As mentioned before, as clinicians, we like to see research findings developed into clinical (diagnostic) tools. With this in mind, it seems useful to not only contrast current clinical findings of the CNV cumulative curve with research findings, but also assess the current status of CNV research in regard to its potential as a clinical tool. This was done with a survey of literature and by applying the four-step approach for developing diagnostic tests in psychiatry [3].

3.1. Method

Relevant articles were selected on PubMed, from the National Center of Biotechnology Information (, with the search formula “Contingent Negative Variation” [MAJR] NOT “mismatch negativity” AND (Humans[Mesh]).

This resulted in a total of 674 references which were scored following the proposed four-step model for developing diagnostic tests in psychiatry [3]:

  1. Step 1 demonstrates the presence of a deviant variable in a target group compared to a healthy group and the test-retest reliability. This provides evidence of a consistent abnormality in the target group.
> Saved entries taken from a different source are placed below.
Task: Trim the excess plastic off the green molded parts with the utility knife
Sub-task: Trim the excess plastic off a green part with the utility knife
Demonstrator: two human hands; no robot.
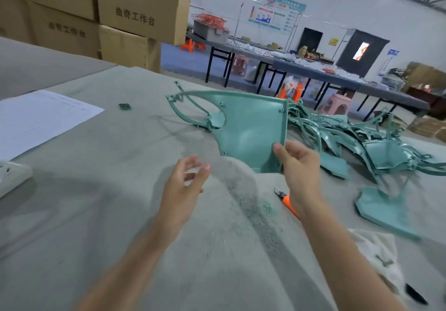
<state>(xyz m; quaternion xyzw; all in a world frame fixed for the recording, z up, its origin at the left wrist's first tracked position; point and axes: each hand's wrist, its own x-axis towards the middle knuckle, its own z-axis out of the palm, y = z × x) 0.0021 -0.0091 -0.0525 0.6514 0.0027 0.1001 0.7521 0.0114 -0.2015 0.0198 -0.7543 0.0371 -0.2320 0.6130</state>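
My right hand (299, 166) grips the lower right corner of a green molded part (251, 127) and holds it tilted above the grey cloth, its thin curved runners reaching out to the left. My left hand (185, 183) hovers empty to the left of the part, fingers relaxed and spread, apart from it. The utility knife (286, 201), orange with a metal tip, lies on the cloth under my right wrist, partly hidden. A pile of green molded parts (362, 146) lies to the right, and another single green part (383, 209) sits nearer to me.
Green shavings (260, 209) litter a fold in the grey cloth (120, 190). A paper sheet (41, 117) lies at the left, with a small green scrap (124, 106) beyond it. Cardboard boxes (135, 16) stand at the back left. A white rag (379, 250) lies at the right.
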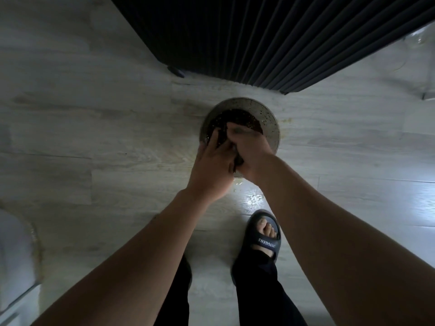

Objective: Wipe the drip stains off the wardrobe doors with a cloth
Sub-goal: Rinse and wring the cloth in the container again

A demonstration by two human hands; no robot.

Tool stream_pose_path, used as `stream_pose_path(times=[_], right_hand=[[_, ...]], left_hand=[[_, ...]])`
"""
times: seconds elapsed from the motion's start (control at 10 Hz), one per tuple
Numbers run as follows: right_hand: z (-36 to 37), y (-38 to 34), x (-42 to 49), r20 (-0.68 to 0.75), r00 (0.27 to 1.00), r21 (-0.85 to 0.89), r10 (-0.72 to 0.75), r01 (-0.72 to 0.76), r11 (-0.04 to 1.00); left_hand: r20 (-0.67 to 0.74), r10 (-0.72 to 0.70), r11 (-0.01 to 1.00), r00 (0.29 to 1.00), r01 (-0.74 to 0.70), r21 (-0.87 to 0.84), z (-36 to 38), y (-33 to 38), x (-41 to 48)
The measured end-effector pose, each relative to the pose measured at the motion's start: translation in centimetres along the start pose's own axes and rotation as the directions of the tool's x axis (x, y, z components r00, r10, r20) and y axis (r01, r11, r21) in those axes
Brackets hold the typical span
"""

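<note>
Cloth (238, 161), dark, crumpled, mostly hidden between left hand (211, 167) and right hand (250, 149), hands clamped together on it over round grey speckled basin (270, 118) on pale wood-grain floor (94, 137); basin contents unclear.

Dark cloth (238, 161) scrunched into a wad, just over speckled bowl (270, 118)

Bowl (270, 118) on floor (94, 137), just before ribbed panel (235, 38). Left hand (211, 170) and right hand (249, 149) over bowl, cloth (237, 161) gripped between them. Slippered foot (264, 234) nearer viewer.
</note>
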State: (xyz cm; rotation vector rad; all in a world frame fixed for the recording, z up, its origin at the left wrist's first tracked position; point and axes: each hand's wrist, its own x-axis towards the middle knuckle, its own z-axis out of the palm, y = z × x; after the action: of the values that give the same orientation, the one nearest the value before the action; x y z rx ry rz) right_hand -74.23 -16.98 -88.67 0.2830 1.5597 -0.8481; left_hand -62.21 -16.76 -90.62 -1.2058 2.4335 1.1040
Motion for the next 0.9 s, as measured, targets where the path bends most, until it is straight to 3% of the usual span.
stream_pose_path(times=[0.1, 0.2, 0.3, 0.5, 0.6, 0.8, 0.9], right_hand=[[-0.3, 0.7, 0.2, -0.06, 0.988, -0.116, -0.143, 0.136, 0.984], [-0.5, 1.5, 0.7, -0.138, 0.948, -0.219, -0.287, 0.254, 0.942], [-0.8, 2.3, 2.5, -0.171, 0.961, -0.171, -0.217, 0.188, 0.967], [0.2, 3.3, 5.1, -0.12, 0.987, -0.123, -0.11, 0.095, 0.988], [0.9, 3.6, 6.3, -0.173, 0.979, -0.191, -0.109, 0.075, 0.979], [2.7, 3.8, 6.4, -0.11, 0.946, -0.568, -0.306, 0.193, 0.8], [2.8, 2.8, 5.0, -0.228, 0.934, -0.459, -0.276, 0.148, 0.876]], left_hand=[[-0.024, 0.048, 0.999, 0.999, -0.048, -0.012, -0.4, -1.0, -1.0], [-0.275, -0.039, 0.978, 0.961, -0.02, -0.208, -0.5, -1.7, -2.0], [-0.431, -0.35, 0.883, 0.832, 0.139, -0.449, -0.6, -2.4, -1.9], [-0.385, -0.486, 0.782, 0.785, 0.195, -0.592, 0.9, -3.1, -1.2], [-0.371, -0.493, 0.767, 0.787, 0.192, -0.612, 1.4, -2.9, -1.3], [-0.248, -0.553, 0.654, 0.795, 0.23, -0.721, 2.4, -2.6, -2.9], [-0.188, -0.59, 0.588, 0.786, 0.258, -0.767, 1.7, -1.8, -4.3]])
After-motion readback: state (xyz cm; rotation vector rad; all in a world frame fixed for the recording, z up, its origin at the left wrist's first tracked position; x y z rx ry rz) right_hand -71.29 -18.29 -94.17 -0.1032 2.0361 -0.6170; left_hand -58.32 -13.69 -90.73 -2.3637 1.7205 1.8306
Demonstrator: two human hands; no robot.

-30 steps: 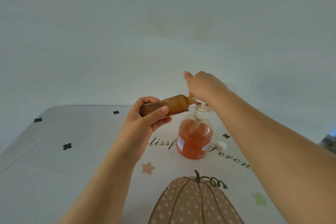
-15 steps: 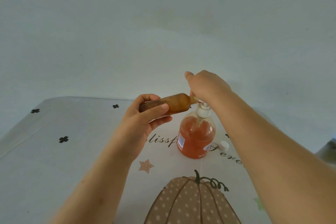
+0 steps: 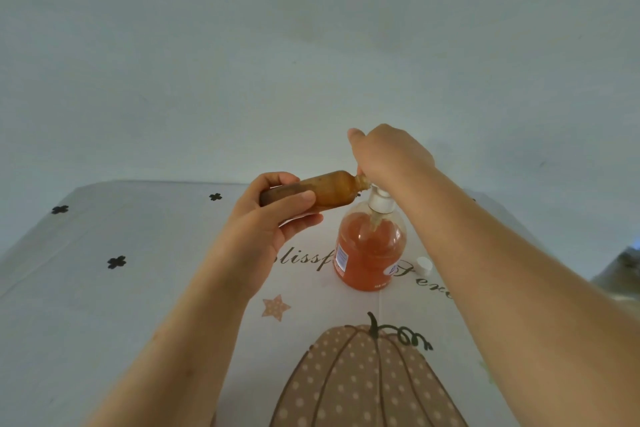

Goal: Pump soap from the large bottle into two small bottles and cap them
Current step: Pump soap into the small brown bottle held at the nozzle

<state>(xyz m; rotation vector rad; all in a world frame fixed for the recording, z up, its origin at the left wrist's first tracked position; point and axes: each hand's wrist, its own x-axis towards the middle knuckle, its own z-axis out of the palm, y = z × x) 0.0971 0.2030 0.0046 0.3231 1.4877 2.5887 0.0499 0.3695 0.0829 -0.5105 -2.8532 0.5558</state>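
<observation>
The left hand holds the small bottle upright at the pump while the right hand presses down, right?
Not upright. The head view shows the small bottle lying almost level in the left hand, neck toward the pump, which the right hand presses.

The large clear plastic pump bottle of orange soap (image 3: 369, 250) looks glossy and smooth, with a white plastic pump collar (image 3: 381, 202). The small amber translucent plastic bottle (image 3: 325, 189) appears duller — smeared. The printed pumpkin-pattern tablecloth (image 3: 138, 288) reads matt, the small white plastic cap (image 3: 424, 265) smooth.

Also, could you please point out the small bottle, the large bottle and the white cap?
small bottle (image 3: 333, 189), head view, amber body
large bottle (image 3: 367, 255), head view, orange belly
white cap (image 3: 424, 266), head view, top
</observation>
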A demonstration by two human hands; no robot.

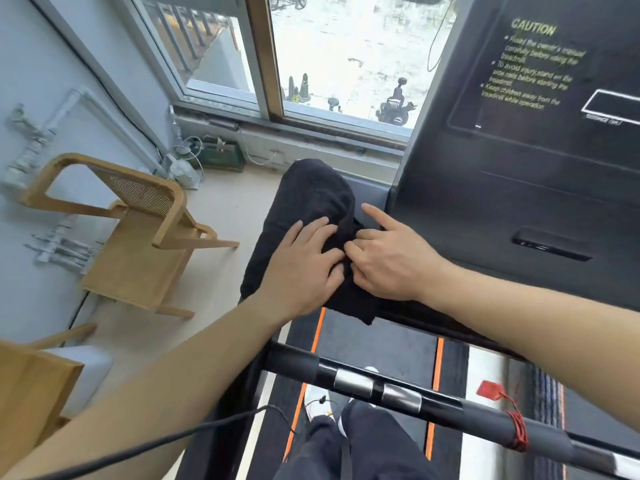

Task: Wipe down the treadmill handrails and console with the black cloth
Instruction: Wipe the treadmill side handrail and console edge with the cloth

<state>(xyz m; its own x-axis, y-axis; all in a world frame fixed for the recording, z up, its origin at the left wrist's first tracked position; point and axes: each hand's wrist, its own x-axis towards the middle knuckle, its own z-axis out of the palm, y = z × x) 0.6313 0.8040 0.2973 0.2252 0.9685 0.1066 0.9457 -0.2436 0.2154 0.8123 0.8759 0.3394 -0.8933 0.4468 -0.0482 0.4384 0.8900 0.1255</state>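
Black cloth point(311, 206) drapes the handrail mid-frame; left hand point(301, 268) presses it flat, fingers released, while right hand point(388, 265) pinches its fold, index finger extended.

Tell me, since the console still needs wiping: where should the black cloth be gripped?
Probably the bunched fold of the black cloth between the left hand and right hand, pinched from above; elsewhere it lies flat, draped over the handrail end.

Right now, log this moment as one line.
phase: cloth handling | left hand: flat on black cloth | right hand: pinching cloth | dark treadmill console: untouched
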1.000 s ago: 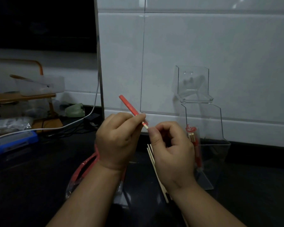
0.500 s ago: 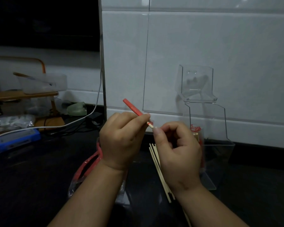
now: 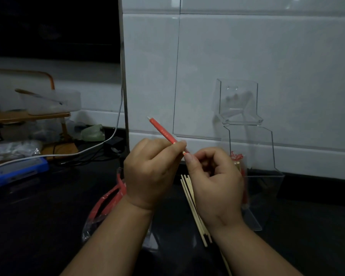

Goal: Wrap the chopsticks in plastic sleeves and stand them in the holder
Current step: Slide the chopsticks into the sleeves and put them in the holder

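Left hand point(image 3: 149, 172) and right hand point(image 3: 215, 186) meet at fingertips, both curled, pinching.

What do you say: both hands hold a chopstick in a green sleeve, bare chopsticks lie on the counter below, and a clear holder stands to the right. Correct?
Not quite: the head view shows the sleeved chopstick is red, not green. The left hand and right hand do hold it, above the bare chopsticks, with the clear holder to the right.

Left hand point(image 3: 151, 172) and right hand point(image 3: 215, 184) pinch a red-sleeved chopstick point(image 3: 163, 132).
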Demonstrator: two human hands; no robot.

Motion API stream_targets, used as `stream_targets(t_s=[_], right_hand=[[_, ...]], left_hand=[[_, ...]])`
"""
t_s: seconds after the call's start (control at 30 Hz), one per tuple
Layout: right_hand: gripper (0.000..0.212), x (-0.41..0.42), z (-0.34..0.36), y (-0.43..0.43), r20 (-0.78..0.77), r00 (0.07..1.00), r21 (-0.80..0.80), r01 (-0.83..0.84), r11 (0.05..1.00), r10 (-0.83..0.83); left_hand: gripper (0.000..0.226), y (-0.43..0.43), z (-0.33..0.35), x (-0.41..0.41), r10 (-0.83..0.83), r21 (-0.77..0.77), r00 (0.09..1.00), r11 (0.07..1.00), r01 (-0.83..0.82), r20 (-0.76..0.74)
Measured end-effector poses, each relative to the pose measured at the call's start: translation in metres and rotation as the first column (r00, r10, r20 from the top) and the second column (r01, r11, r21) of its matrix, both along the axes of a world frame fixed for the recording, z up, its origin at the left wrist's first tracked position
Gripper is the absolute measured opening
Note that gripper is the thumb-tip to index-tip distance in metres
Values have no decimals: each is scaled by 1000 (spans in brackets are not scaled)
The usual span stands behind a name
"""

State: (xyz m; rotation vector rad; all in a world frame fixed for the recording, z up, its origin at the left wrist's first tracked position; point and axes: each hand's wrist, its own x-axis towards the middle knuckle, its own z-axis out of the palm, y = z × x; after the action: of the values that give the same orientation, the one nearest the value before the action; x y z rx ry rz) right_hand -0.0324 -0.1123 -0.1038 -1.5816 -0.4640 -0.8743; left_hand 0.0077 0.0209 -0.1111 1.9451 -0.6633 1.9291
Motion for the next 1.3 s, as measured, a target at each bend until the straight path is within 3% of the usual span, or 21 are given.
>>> stream_targets(t_s=[0.17, 0.3, 0.37, 0.43, 0.5, 0.6, 0.7, 0.83, 1.0, 1.13, 1.3], right_hand=[[17, -1, 0, -1, 10, 1000, 9, -24, 1000, 24], [16, 1, -2, -1, -13, 1000, 39, -23, 999, 24], [16, 3, -4, 1, -35, 999, 19, 2, 1000, -1], [16, 5, -7, 1, -80, 997, -40, 15, 999, -18], [15, 8, -11, 1, -128, 991, -140, 9, 990, -27], [12, 11, -13, 0, -152, 980, -405, 59, 912, -131], [26, 10, -10, -2, -219, 952, -594, 43, 803, -212], [16, 8, -9, -4, -320, 917, -652, -29, 758, -240], [24, 10, -9, -5, -384, 891, -691, -104, 715, -242], [24, 8, -9, -3, -399, 901, -642, -143, 754, -169], [14, 10, -9, -2, -415, 899, -629, -172, 758, -140]], left_hand=[[11, -1, 0, 0, -34, -51, 999, 998, 33, -11], [9, 1, 7, -4, -123, -371, 992, 923, 105, -25], [12, 1, 12, -7, -198, -575, 980, 806, 142, -36], [20, 1, 16, -9, -318, -761, 947, 624, 180, -36], [27, 2, 19, -7, -385, -842, 923, 504, 194, -17], [21, 8, 19, -3, -422, -898, 906, 410, 159, -32], [13, 12, 16, 2, -483, -946, 876, 291, 144, -15], [8, 14, 14, 8, -521, -968, 853, 225, 111, -23], [15, 14, 13, 9, -535, -977, 844, 194, 90, -28], [16, 16, 12, 9, -566, -964, 823, 234, 123, -32], [21, 16, 14, 12, -656, -978, 754, 129, 163, 39]])
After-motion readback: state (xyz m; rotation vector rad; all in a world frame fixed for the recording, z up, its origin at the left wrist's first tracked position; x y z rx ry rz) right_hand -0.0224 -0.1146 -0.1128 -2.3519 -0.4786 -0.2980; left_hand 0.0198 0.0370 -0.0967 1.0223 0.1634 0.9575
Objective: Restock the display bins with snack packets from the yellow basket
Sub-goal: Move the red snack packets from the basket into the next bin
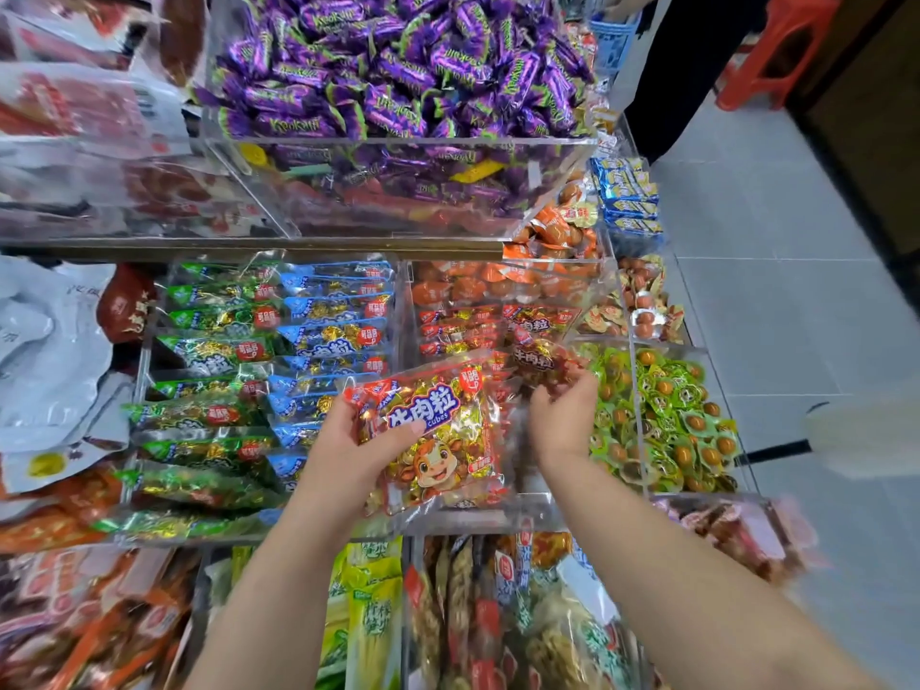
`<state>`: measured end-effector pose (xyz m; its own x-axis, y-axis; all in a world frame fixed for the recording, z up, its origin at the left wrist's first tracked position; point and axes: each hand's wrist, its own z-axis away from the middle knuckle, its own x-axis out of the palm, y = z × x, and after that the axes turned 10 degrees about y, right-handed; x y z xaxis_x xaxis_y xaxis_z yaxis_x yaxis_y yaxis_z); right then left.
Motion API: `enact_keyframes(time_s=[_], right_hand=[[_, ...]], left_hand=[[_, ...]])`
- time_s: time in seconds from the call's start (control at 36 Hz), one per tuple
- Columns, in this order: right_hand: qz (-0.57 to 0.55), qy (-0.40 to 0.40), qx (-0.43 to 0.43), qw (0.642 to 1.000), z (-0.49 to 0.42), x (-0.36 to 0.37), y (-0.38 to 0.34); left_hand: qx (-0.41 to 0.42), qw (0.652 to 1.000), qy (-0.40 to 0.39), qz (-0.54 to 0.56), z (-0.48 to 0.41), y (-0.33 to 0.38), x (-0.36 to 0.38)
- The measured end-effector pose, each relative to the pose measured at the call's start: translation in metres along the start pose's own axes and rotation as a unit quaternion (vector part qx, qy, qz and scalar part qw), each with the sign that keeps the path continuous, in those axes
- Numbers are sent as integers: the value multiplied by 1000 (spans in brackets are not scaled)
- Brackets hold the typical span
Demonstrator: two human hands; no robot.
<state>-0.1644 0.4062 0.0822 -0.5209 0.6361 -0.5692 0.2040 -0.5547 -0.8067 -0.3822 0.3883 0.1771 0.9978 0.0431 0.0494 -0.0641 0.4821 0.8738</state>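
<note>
My left hand (348, 453) grips a red snack packet (440, 435) with a cartoon ox on it, face up over the front of a clear acrylic bin (478, 510). My right hand (562, 415) pinches the lower edge of a second red packet (540, 363), blurred, above the same bin. Further back in that bin lie more red packets (463, 328) of the same kind. The yellow basket is not in view.
Left of it, a bin of green packets (209, 385) and blue packets (333, 331). Right, a bin of small green-wrapped snacks (667, 415). Above, a bin of purple candies (398, 67). More packets (498, 615) fill bins below. Grey tiled floor (796, 291) at right.
</note>
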Motion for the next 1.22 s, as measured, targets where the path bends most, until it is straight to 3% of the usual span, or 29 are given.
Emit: enact_keyframes(time_s=[0.08,0.17,0.22,0.28,0.36,0.47,0.58,0.72,0.89,1.03,1.08,1.11,1.17,1.22], right_hand=[[59,-21,-6,998,1,-7,1],[174,-78,-116,975,-12,-11,-13],[280,-78,-227,930,-25,-11,-25],[397,-69,-313,860,-38,-9,-40],[524,-109,-341,773,-54,-5,-63],[532,-170,-345,755,-68,-1,-75],[517,-159,-398,741,-75,1,-71],[519,-108,-524,667,-76,-2,-65],[488,-134,-455,732,-78,-2,-68],[381,-96,-348,851,-72,10,-56],[360,-61,-309,878,-69,15,-50],[346,-51,-283,893,-68,16,-47],[228,-39,-169,958,-63,19,-47],[146,-26,-68,987,-56,23,-48]], left_hand=[[0,1000,-8,-2,-3,-1,-2],[-5,1000,-11,4,-4,0,-2],[-3,1000,-12,9,-4,1,-2],[-3,1000,-14,12,-3,2,-1],[-6,1000,-15,15,-3,3,0],[-5,1000,-17,9,-3,3,0],[-3,1000,-18,-1,-5,0,-3],[7,1000,-20,-15,-6,-3,-4],[5,1000,-19,-18,-8,-4,-4],[9,999,-27,-13,-9,-5,-4],[11,999,-30,-8,-9,-6,-5],[10,999,-32,-8,-9,-7,-5],[11,999,-35,-15,-10,-9,-6],[13,999,-34,-21,-12,-11,-7]])
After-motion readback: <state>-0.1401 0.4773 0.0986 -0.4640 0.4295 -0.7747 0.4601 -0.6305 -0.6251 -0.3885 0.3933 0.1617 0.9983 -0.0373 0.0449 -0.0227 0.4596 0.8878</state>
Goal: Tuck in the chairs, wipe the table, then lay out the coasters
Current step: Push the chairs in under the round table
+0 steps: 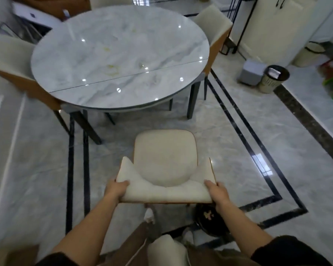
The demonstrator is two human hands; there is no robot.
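Both hands, left hand (117, 191) and right hand (218, 192), grip clamped on the backrest corners of the cream chair (164, 166), standing at 6 o'clock off the worktop (96, 54); judged rigid, moderately heavy, best pushed there.

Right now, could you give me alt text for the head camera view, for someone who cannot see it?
A person's left hand and right hand grip the backrest of a cream chair standing on the floor, short of a round marble table. Two more cream chairs sit at the table's sides, and yellowish smears mark its glossy top.
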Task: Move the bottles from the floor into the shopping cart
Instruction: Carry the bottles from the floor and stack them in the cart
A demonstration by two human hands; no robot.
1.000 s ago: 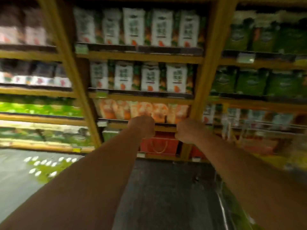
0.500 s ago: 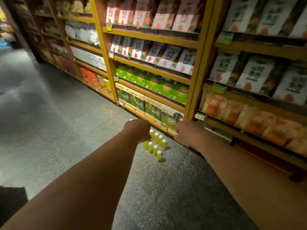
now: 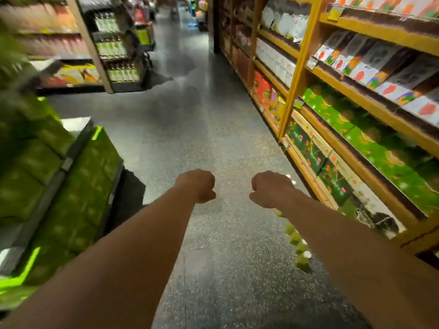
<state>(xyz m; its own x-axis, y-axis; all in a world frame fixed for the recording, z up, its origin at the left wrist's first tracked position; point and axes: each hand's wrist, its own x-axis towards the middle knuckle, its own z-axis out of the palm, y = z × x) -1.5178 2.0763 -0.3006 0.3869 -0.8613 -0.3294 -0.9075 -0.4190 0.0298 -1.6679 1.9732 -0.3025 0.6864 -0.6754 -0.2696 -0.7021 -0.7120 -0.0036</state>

  2. Step 2 demonstrates a significant differential prevalence of a deviant variable between disorders and a healthy group. This demonstrates the potential for clinical utility.

  3. Step 3 demonstrates how promising the findings are for development as a diagnostic test by comparing the target group to proper control groups. It defines the test-performance characteristics and the clinical utility.

  4. Step 4 extends the comparison of the target group versus control groups by using larger groups or by multicenter trials. This step demonstrates the clinical application and sets up standards for clinical use.

This procedure gives us a solid methodology to evaluate literature in prospect of the data analysis of the selected major disorder classes and clinical observations.

A large part of the 674 references were dropped because they were about the Bereitschaftspotential (194) or did not provide sufficient information (97) for classification.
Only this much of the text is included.